▶ [What this task involves] Which lines of the listing hold the string "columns"? Show each of them.

- - - - - - -

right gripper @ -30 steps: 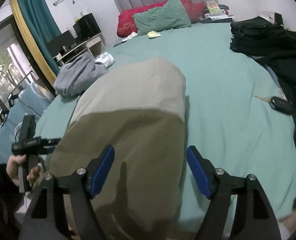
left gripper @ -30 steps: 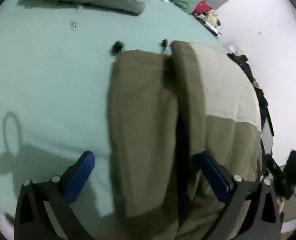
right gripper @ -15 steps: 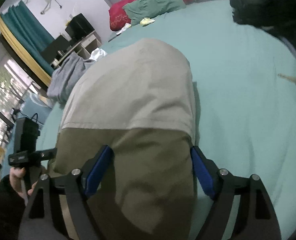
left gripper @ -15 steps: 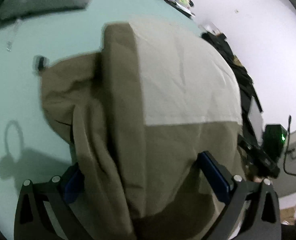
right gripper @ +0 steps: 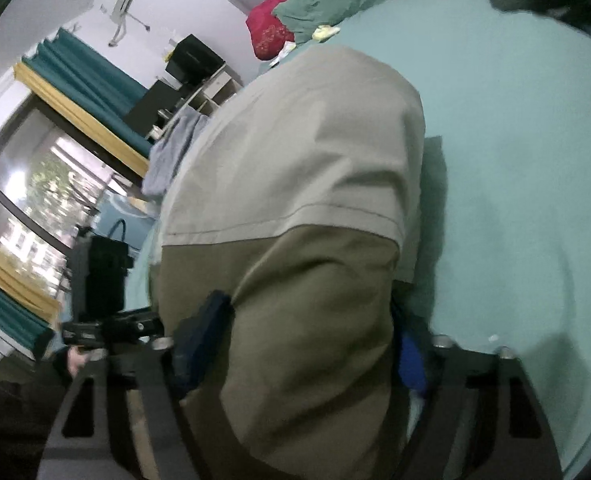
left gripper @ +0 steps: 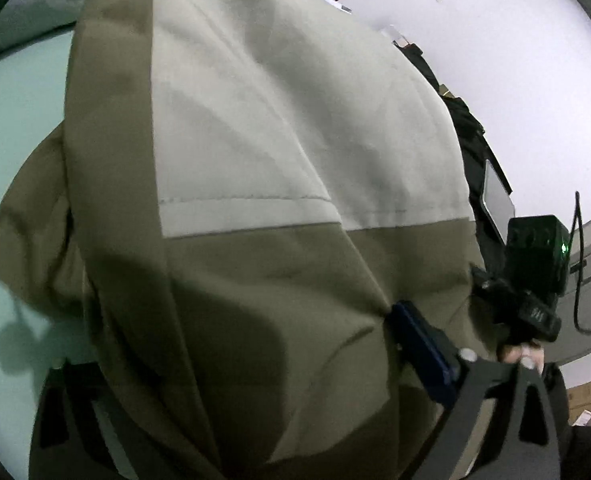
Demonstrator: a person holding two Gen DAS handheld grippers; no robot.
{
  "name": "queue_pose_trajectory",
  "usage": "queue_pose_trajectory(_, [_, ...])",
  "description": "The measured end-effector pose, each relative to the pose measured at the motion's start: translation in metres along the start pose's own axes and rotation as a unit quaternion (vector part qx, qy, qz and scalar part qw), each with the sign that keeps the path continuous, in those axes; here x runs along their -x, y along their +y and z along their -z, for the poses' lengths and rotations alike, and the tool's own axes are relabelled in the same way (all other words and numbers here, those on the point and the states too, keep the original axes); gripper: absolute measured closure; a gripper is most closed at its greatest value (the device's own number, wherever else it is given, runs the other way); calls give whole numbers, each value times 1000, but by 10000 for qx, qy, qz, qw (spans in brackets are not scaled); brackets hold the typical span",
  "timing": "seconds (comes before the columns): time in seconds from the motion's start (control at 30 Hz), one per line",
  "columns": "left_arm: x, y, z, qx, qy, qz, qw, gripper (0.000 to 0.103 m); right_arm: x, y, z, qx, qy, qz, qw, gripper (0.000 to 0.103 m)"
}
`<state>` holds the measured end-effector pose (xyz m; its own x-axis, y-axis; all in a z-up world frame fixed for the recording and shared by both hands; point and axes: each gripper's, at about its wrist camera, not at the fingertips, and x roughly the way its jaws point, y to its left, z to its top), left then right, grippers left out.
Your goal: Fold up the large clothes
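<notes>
Fold step in hand: both hand-held grippers, left [left gripper: 231, 364] and right [right gripper: 303, 344], were just closing on the garment [left gripper: 295, 140] lying between their jaws; a firm pinch was needed next before lifting it off the bed [right gripper: 515, 140].

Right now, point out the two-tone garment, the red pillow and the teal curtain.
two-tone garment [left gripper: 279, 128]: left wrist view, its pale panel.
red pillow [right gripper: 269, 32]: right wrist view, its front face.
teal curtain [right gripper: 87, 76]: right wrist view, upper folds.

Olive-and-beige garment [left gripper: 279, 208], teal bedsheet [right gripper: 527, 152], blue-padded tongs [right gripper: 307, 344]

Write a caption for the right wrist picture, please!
Right hand-held gripper closing around a folded olive and beige cloth jacket on the green bed sheet.
</notes>
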<state>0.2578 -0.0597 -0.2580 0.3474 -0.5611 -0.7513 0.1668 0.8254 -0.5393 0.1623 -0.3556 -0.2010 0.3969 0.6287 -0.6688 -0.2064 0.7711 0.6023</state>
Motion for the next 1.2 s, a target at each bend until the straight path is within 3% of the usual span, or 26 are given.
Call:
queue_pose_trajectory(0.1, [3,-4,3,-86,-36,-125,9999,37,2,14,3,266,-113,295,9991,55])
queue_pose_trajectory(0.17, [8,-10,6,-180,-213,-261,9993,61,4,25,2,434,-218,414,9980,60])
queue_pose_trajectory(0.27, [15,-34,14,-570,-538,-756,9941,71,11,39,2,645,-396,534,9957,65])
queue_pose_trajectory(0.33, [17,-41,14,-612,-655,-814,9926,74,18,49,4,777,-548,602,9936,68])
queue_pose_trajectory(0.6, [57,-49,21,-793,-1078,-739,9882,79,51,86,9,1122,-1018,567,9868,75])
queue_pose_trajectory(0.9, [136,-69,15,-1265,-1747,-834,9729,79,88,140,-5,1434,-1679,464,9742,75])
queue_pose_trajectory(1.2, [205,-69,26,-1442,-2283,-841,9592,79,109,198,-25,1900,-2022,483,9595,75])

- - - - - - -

▶ [Result of this exercise]
  "timing": "seconds (comes before the columns): time in seconds from the motion's start (control at 30 Hz), one per line",
  "columns": "left_arm: x, y, z, qx, qy, qz, qw, gripper (0.000 to 0.103 m); right_arm: x, y, z, qx, qy, qz, qw, gripper (0.000 to 0.103 m)"

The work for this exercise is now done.